> **Task brief**
Give again, exactly as written, each line of the material below starting at the line that contains "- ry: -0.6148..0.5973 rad" and ending at the line that contains "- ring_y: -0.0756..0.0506". Both ends count, and no other line does.

Information given START

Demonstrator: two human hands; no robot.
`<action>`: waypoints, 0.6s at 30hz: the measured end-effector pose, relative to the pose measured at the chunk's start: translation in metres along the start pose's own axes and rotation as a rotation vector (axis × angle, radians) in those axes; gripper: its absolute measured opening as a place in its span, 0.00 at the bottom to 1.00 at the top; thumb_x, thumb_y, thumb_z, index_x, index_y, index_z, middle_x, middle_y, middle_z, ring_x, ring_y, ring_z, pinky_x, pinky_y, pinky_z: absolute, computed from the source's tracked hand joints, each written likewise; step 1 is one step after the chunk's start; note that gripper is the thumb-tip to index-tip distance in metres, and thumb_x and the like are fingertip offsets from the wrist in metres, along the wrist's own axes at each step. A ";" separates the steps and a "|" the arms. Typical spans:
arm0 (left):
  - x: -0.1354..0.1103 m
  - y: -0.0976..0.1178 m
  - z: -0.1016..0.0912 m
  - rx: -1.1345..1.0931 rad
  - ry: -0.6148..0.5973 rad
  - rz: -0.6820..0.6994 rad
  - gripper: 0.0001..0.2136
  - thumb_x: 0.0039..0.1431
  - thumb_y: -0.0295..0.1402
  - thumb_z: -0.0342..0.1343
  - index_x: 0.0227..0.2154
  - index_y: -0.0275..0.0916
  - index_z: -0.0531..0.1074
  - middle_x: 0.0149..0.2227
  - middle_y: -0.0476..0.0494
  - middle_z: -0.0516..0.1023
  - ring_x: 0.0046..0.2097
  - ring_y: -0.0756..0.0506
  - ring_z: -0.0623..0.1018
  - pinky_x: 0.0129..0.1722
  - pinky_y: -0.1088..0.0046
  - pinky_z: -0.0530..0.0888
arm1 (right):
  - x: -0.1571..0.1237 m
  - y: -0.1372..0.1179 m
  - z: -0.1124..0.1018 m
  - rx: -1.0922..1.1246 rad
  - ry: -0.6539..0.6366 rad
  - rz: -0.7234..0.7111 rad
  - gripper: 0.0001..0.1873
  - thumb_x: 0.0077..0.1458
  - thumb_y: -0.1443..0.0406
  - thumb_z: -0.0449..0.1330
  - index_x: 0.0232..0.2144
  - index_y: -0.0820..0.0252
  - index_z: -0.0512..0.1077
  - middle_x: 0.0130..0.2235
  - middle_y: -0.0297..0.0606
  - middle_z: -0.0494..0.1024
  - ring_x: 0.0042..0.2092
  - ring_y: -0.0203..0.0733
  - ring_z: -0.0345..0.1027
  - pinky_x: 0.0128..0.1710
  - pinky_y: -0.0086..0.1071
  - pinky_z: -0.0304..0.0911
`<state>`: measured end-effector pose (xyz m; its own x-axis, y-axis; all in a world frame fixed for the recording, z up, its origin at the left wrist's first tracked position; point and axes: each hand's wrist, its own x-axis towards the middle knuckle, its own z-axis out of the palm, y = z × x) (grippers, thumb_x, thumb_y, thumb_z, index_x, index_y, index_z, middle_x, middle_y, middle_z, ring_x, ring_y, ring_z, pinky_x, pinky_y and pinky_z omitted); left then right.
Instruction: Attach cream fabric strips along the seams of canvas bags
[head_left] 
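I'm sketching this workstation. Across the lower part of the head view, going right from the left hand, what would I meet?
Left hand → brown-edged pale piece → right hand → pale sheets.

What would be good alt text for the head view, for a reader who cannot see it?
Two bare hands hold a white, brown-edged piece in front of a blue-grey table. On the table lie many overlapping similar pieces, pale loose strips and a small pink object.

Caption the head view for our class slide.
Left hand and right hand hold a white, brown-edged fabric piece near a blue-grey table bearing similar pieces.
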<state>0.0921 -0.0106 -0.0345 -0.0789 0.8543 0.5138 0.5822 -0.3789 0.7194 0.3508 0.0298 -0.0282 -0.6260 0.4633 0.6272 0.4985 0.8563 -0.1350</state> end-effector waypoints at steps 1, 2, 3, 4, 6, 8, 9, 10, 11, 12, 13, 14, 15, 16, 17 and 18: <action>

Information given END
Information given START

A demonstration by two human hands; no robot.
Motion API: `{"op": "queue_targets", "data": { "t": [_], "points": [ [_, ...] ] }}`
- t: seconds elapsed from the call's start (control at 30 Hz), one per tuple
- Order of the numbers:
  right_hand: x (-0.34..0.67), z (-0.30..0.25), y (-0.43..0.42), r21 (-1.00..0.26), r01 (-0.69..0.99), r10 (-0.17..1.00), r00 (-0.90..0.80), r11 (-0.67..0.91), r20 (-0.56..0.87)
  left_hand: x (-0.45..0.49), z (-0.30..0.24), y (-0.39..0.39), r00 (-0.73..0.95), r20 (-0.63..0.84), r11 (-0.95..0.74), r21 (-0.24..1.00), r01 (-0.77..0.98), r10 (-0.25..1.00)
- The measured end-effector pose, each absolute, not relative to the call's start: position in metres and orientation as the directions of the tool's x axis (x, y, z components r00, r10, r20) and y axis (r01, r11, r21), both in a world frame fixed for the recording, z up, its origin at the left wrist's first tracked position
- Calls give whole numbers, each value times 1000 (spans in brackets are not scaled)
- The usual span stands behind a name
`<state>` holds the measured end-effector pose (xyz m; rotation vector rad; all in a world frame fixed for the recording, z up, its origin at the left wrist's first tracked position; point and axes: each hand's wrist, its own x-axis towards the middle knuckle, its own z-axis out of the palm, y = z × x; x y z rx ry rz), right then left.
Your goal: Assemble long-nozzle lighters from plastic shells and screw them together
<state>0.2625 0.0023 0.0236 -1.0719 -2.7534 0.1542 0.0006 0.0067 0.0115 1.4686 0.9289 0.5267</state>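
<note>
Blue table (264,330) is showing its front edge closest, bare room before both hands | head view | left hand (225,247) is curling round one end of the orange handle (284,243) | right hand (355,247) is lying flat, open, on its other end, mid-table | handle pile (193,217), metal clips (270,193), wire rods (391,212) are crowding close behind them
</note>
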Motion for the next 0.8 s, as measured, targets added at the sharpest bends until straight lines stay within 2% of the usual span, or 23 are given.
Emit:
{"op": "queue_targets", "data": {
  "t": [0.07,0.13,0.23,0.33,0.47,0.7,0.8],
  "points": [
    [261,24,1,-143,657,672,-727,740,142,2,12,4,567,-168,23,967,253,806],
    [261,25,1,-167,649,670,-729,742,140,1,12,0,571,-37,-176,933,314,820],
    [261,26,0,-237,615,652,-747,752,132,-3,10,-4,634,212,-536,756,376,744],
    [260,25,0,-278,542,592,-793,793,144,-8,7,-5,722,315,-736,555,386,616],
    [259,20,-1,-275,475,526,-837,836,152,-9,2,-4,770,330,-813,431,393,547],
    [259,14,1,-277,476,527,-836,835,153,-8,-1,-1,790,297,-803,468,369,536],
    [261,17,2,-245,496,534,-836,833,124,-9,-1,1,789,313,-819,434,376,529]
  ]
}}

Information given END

> **Written response**
  - ry: -0.6148..0.5973 rad
  - rz: -0.6820..0.6994 rad
  - gripper: 0.0001..0.2136
  - thumb_x: 0.0039..0.1431
  - thumb_y: -0.0295..0.1402
  - thumb_z: -0.0342..0.1343
  - index_x: 0.0227..0.2154
  - index_y: -0.0275..0.0916
  - index_z: -0.0531..0.1074
  - middle_x: 0.0149..0.2227
  - middle_y: -0.0476..0.0494
  - middle_z: -0.0516..0.1023
  - ring_x: 0.0046..0.2097
  - ring_y: -0.0756..0.0506

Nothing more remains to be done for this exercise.